Lindau (epd). UN-Flüchtlingskommissar Filippo Grandi hat zum Auftakt der internationalen Tagung von „Religions for Peace“ an Religionsvertreter appelliert, sich für Solidarität mit Flüchtlingen einzusetzen. „Seien Sie Brüder und Schwestern mit denen, die wenig haben“, sagte Grandi am Montag in einer Videoansprache an die mehr als 600 internationalen Vertreter aus Religion und Politik, die an der hybriden Versammlung teilnehmen.
„Glauben kennt keine Grenzen“, betonte Grandi. Es sei wichtig, die einzelnen Regierungen darin zu unterstützen, Flüchtlingen willkommen zu heißen. „Ich erwarte von Ihnen, Ihren Glauben über die Angst zu stellen“, sagte Grandi zu den Teilnehmenden.
An der hybriden Konferenz unter dem Motto „Generationen im Dialog“ nehmen bis Donnerstag Religionsvertreter, Diplomaten und Experten aus 90 Ländern teil - die Mehrheit davon digital. Inhaltlich geht es um die Themenkomplexe „Frieden und Sicherheit“, „Umweltschutz“ und „Humanitäre Arbeit“. An der Tagung beteiligen sich auch Vertreter von UN-Organisationen und dem Internationalen Roten Kreuz.
Der Generaldirektor der Weltgesundheitsorganisation, Tedros Adhanom Ghebreyesus, prangerte eine ungleiche Verteilung von Impfstoffen weltweit an. Die Menschen in armen Ländern hätten wie so oft das Nachsehen, betonte er in einer Videobotschaft.
Tedros ermutigte die Religionsvertreter, weitere internationale Partnerschaften zu knüpfen, um eine sichere und friedliche Welt zu schaffen. Die Religionen spielten in der schwierigen Zeit der Pandemie eine besondere Rolle, da sie leidende Menschen spirituell unterstützten.
Der Chef des Internationalen Komitees vom Roten Kreuz, Gilles Carbonnier, sagte, es gebe noch ungenutztes Potenzial in der Zusammenarbeit von humanitären Helfern und religiösen Führungspersönlichkeiten - etwa in der Bekämpfung der Corona-Pandemie oder auch bei der Hilfe in bewaffneten Konflikten.

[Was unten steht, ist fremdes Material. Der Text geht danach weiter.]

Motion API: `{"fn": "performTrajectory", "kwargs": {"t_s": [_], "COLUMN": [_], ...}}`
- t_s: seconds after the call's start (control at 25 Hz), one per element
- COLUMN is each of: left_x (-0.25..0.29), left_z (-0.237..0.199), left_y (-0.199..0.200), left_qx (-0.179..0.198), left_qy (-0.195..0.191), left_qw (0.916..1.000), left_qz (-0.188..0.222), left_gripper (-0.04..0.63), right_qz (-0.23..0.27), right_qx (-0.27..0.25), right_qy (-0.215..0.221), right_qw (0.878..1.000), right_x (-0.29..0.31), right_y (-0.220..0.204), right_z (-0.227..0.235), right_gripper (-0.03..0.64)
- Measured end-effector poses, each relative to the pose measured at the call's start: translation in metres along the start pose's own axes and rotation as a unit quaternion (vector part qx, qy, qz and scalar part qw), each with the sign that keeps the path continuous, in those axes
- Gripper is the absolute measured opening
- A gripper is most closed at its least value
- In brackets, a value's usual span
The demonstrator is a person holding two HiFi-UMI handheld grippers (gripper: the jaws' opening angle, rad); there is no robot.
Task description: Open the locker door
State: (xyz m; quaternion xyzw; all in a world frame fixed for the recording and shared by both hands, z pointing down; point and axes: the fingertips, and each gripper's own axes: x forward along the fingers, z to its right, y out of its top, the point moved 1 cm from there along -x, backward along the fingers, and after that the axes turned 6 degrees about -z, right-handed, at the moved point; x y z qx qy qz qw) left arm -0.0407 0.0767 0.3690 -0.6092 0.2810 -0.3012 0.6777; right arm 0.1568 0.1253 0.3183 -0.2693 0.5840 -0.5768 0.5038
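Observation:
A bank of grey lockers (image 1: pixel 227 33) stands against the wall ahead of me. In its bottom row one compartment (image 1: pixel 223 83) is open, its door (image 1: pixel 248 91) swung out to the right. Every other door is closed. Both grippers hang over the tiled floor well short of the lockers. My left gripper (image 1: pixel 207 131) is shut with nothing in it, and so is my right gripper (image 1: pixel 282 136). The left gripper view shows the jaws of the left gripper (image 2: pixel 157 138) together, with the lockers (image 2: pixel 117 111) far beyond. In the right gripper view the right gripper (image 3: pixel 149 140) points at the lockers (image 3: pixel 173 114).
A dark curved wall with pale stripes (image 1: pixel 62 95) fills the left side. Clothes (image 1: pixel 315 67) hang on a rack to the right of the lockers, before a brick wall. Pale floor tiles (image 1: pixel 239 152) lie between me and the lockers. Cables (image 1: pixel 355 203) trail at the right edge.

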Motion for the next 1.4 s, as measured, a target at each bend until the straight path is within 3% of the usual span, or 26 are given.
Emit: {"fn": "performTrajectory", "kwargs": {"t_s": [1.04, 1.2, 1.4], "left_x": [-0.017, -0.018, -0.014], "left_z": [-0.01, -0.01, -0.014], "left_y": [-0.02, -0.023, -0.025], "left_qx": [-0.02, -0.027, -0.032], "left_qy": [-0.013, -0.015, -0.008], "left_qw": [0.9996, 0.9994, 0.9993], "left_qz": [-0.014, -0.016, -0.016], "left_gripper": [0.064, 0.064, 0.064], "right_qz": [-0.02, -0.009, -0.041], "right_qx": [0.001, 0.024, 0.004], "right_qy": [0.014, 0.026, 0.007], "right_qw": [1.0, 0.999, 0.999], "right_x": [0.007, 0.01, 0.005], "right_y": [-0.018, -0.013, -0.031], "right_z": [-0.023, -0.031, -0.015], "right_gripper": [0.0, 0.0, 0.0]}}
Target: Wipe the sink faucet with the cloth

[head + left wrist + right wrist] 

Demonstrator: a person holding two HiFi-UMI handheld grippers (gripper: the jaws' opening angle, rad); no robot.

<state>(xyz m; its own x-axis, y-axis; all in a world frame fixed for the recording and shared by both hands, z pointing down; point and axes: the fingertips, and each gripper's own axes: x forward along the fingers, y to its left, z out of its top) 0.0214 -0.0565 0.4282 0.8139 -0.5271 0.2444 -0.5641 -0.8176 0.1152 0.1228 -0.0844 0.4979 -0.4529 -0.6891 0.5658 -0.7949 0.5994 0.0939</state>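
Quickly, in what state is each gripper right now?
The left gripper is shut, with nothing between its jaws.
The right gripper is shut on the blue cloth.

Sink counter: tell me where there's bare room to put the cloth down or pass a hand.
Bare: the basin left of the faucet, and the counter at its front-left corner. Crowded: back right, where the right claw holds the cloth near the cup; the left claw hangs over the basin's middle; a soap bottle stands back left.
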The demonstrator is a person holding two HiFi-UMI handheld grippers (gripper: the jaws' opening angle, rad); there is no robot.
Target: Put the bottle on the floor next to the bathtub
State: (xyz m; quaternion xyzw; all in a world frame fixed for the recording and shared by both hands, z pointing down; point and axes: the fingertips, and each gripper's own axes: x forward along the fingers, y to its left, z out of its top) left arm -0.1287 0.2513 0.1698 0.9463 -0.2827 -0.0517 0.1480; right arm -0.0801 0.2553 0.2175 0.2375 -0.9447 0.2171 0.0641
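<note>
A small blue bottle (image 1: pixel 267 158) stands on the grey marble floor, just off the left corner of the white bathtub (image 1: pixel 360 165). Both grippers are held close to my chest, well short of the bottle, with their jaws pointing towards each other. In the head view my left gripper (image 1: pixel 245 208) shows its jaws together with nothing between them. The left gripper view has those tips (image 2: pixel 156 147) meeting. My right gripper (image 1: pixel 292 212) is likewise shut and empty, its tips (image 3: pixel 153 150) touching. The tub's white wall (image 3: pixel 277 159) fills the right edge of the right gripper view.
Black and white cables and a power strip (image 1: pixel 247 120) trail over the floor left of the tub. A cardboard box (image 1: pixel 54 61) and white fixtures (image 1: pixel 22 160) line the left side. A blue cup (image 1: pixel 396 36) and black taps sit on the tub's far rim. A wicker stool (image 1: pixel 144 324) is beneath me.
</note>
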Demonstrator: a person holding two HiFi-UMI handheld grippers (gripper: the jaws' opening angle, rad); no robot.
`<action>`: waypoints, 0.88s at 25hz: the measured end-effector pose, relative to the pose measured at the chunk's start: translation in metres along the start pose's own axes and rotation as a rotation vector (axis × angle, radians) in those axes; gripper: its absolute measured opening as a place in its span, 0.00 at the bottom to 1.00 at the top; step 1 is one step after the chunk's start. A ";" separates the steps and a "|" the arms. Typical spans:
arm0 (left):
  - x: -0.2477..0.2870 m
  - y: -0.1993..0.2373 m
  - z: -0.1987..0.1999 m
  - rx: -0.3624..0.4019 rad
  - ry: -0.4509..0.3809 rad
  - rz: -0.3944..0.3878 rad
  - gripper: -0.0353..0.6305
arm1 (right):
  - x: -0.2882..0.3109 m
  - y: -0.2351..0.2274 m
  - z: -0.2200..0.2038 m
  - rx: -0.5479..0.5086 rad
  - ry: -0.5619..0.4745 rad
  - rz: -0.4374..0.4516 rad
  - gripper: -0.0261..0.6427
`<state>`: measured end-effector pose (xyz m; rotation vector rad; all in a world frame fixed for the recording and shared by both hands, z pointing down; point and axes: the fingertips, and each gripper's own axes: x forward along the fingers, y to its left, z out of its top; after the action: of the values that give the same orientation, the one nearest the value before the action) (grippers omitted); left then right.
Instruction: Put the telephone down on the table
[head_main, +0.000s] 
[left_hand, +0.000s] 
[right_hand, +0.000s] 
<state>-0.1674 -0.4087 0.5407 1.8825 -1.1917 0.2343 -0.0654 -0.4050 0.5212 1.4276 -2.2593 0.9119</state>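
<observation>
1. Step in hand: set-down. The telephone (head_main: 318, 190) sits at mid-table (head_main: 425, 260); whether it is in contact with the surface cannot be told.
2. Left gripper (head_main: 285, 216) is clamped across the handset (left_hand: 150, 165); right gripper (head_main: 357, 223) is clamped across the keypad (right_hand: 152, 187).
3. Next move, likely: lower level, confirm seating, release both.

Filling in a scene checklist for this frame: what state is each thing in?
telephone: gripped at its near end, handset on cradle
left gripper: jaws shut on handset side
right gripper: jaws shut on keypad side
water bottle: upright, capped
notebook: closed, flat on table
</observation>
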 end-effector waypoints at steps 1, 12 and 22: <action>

Die Präses der Synode der Evangelischen Kirche in Deutschland (EKD), Anna-Nicole Heinrich, betonte die friedensbildende Kraft des religiösen Dialogs. „Ich bin fest davon überzeugt, dass die besten Werkzeuge und Wege des friedlichen Umgangs mit der Andersartigkeit anderer Religionen in unseren unterschiedlichen wertvollen religiösen Traditionen bereits angelegt sind“, sagte Heinrich in ihrem Grußwort.
Nach Ansicht der evangelischen Theologin Margot Käßmann müssen Religionen zu Unrecht immer wieder als Begründung für Gewalt, Konflikte und Kriege herhalten. Es sei an der Zeit diese angebliche Legitimierung endlich zu beenden, sagte die frühere EKD-Ratsvorsitzende und heutige Co-Präsidentin von „Religions for Peace“ in Lindau.
Der Co-Vorsitzende von „Religions for Peace“, Rabbi David Rosen, sagte, es sei zwar wahr, dass weltweit Kriege und Konflikte im Namen von Religionen ausgetragen werden. „Religions for Peace“ sei aber der Beweis für eine „neue Ära, in der Religionen zusammenarbeiten“. Politiker und Diplomaten kämen und gingen, die religiösen Organisationen aber blieben bestehen. Die Religionen seien sich heutzutage der Tatsache bewusst, dass alle gemeinsam eine „Familie in großartiger Vielfalt“ seien und nicht jede für sich alleine auf einer einsamen Insel existierte, sagte Rosen.
„Religions for Peace“ hat sich 1970 gegründet und setzt sich für weltweiten interreligiösen Dialog ein.